[Data excerpts]

◆ ◆ ◆ ◆ ◆ ◆ ◆

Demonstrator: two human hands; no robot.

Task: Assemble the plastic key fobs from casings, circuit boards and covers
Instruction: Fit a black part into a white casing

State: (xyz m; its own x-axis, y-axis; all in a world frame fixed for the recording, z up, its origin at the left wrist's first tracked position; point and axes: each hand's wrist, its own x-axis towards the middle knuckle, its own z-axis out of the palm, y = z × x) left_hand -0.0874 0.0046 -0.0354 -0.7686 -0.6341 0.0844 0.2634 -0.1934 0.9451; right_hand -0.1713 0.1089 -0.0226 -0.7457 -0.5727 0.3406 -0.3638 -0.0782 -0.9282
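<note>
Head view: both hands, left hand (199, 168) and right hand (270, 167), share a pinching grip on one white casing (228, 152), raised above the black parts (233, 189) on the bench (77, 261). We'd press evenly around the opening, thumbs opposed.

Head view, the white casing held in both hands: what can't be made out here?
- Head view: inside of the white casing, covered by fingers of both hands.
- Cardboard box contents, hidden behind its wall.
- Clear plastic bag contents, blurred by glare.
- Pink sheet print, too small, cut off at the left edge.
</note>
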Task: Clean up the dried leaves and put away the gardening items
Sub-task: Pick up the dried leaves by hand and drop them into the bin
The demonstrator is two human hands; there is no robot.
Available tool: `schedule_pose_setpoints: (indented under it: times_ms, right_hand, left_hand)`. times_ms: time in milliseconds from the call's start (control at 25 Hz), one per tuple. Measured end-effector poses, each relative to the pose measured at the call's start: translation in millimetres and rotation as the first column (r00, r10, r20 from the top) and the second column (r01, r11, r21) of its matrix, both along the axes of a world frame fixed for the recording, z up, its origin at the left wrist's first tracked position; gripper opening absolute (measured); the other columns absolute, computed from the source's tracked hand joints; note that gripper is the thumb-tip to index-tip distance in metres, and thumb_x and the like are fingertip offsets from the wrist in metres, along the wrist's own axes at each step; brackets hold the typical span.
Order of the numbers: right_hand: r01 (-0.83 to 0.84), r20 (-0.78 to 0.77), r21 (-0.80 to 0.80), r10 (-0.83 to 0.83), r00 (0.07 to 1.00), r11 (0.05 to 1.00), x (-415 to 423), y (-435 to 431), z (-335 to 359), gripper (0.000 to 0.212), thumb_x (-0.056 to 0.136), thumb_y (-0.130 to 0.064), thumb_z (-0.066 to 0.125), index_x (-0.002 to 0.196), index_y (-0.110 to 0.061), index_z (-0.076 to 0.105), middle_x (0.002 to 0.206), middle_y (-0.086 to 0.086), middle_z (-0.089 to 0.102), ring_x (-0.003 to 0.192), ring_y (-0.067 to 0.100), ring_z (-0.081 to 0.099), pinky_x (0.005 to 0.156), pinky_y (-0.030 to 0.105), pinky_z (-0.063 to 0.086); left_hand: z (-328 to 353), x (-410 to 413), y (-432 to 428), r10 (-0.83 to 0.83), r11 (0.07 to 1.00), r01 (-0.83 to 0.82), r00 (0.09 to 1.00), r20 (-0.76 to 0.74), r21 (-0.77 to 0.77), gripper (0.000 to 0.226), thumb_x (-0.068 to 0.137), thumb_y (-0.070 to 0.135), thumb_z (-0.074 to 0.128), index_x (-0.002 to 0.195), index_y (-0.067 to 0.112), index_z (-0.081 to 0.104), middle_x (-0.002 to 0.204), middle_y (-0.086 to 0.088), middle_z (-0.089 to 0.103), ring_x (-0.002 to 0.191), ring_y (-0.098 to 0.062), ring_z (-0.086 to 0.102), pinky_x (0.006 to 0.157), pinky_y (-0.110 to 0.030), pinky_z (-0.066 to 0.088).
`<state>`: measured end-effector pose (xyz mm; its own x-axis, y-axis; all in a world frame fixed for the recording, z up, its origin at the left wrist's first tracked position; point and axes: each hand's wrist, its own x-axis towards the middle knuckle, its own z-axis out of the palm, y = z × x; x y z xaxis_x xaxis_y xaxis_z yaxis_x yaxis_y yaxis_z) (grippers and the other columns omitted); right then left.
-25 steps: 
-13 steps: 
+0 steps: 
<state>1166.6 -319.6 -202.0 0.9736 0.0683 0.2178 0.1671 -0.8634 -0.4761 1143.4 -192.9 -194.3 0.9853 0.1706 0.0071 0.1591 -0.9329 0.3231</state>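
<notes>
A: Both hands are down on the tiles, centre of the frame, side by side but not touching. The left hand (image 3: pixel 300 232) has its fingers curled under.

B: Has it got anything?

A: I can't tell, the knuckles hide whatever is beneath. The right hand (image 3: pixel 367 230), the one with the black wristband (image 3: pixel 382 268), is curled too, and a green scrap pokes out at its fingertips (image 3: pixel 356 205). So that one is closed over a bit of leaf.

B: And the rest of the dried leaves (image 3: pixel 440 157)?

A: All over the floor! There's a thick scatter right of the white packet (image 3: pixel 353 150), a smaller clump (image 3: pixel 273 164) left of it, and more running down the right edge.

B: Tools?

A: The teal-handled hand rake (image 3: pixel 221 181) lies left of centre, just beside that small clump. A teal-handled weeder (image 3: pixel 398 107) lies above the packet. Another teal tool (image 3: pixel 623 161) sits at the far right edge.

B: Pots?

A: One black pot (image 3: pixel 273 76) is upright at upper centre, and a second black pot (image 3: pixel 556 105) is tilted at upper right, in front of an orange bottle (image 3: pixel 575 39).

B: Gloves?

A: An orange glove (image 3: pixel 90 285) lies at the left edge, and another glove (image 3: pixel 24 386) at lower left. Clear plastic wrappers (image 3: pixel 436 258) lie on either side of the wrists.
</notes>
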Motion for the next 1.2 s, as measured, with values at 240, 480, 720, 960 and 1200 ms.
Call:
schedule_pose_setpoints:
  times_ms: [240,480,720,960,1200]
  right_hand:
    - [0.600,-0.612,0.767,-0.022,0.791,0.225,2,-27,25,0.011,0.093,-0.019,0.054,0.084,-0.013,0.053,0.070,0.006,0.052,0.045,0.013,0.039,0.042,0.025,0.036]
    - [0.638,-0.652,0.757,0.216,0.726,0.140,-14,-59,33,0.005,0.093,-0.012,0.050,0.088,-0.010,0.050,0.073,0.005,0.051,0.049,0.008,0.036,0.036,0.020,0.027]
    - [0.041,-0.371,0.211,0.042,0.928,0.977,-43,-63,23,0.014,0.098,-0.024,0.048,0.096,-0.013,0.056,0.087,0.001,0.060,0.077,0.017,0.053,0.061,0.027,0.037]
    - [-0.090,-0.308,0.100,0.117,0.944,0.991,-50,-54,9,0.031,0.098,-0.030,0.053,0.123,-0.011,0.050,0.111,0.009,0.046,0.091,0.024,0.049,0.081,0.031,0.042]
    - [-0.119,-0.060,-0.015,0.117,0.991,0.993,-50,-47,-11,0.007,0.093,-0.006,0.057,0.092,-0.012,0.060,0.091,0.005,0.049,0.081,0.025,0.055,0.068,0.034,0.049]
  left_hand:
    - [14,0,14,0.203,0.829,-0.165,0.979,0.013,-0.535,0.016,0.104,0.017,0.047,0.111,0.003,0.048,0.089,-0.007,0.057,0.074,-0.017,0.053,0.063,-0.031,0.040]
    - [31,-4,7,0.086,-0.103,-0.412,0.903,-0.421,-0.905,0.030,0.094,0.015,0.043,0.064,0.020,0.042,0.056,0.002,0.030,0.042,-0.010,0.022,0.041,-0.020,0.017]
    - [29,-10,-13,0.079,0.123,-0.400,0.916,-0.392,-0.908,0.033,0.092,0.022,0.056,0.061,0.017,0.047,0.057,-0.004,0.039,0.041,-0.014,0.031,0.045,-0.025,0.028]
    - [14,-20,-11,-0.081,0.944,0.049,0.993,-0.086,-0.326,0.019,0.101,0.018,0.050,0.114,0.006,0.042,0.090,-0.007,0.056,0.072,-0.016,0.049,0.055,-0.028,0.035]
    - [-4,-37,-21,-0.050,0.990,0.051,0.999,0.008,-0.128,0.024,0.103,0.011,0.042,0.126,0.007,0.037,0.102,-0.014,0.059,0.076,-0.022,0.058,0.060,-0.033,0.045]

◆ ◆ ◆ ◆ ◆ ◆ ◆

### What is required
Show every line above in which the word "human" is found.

### Answer for this exercise
Demonstrator: two human hands; no robot.
The demonstrator is two human hands; there is no robot.

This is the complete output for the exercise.